[INFORMATION PROVIDED]:

========================================

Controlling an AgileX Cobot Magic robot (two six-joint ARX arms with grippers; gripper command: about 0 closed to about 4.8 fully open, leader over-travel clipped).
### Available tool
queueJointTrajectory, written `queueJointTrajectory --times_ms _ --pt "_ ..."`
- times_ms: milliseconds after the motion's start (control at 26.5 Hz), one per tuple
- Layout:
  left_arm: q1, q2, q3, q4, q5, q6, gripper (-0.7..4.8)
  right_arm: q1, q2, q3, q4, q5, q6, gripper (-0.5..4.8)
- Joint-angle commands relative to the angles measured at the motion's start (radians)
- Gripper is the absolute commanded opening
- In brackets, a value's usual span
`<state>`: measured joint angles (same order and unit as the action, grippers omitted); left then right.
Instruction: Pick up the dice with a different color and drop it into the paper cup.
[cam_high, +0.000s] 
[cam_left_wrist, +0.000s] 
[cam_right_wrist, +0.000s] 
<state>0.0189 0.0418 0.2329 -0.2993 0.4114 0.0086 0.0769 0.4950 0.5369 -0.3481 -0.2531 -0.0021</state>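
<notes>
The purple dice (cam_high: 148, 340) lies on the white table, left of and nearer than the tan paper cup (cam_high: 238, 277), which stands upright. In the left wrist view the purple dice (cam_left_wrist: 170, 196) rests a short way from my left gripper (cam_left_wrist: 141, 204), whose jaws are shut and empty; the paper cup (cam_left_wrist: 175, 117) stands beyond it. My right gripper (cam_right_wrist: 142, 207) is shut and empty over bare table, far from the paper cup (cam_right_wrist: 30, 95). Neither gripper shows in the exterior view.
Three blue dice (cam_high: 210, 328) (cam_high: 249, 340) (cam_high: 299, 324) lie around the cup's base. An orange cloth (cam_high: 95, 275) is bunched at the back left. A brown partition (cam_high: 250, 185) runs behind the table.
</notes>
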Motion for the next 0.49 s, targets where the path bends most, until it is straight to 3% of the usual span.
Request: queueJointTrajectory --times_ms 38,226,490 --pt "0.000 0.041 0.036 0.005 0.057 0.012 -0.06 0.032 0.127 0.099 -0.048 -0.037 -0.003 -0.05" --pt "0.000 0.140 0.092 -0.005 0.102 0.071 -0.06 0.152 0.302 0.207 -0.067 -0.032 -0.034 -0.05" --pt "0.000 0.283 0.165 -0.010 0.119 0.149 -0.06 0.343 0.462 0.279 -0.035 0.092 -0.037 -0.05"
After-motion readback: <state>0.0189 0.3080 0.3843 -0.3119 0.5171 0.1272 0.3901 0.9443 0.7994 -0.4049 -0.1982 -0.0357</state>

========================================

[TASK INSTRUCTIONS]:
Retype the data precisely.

[FINISHED EXERCISE]:
Controlling an AgileX Cobot Magic robot (two six-joint ARX arms with grippers; gripper command: about 0 closed to about 4.8 fully open, leader over-travel clipped).
### Available tool
queueJointTrajectory, written `queueJointTrajectory --times_ms _ --pt "_ ..."`
- times_ms: milliseconds after the motion's start (control at 26.5 Hz), one per tuple
- Layout:
  left_arm: q1, q2, q3, q4, q5, q6, gripper (-0.7..4.8)
  right_arm: q1, q2, q3, q4, q5, q6, gripper (-0.5..4.8)
- Joint-angle commands relative to the angles measured at the motion's start (radians)
- Gripper is the absolute commanded opening
- In brackets, a value's usual span
`<state>`: measured joint angles (same order and unit as the action, grippers omitted); left then right.
Instruction: Pick up the dice with a different color and drop it into the paper cup.
[cam_high, +0.000s] 
[cam_left_wrist, +0.000s] 
[cam_right_wrist, +0.000s] 
<state>0.0189 0.0418 0.2329 -0.2993 0.4114 0.0086 0.0769 0.4950 0.5369 -0.3481 -0.2531 -0.0021</state>
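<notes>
The purple dice (cam_high: 148, 340) lies on the white table, left of and nearer than the tan paper cup (cam_high: 238, 277), which stands upright. In the left wrist view the purple dice (cam_left_wrist: 170, 196) rests a short way from my left gripper (cam_left_wrist: 141, 204), whose jaws are shut and empty; the paper cup (cam_left_wrist: 175, 117) stands beyond it. My right gripper (cam_right_wrist: 142, 207) is shut and empty over bare table, far from the paper cup (cam_right_wrist: 30, 95). Neither gripper shows in the exterior view.
Three blue dice (cam_high: 210, 328) (cam_high: 249, 340) (cam_high: 299, 324) lie around the cup's base. An orange cloth (cam_high: 95, 275) is bunched at the back left. A brown partition (cam_high: 250, 185) runs behind the table.
</notes>
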Motion for the next 0.49 s, targets where the path bends most, until it is straight to 3% of the usual span.
Request: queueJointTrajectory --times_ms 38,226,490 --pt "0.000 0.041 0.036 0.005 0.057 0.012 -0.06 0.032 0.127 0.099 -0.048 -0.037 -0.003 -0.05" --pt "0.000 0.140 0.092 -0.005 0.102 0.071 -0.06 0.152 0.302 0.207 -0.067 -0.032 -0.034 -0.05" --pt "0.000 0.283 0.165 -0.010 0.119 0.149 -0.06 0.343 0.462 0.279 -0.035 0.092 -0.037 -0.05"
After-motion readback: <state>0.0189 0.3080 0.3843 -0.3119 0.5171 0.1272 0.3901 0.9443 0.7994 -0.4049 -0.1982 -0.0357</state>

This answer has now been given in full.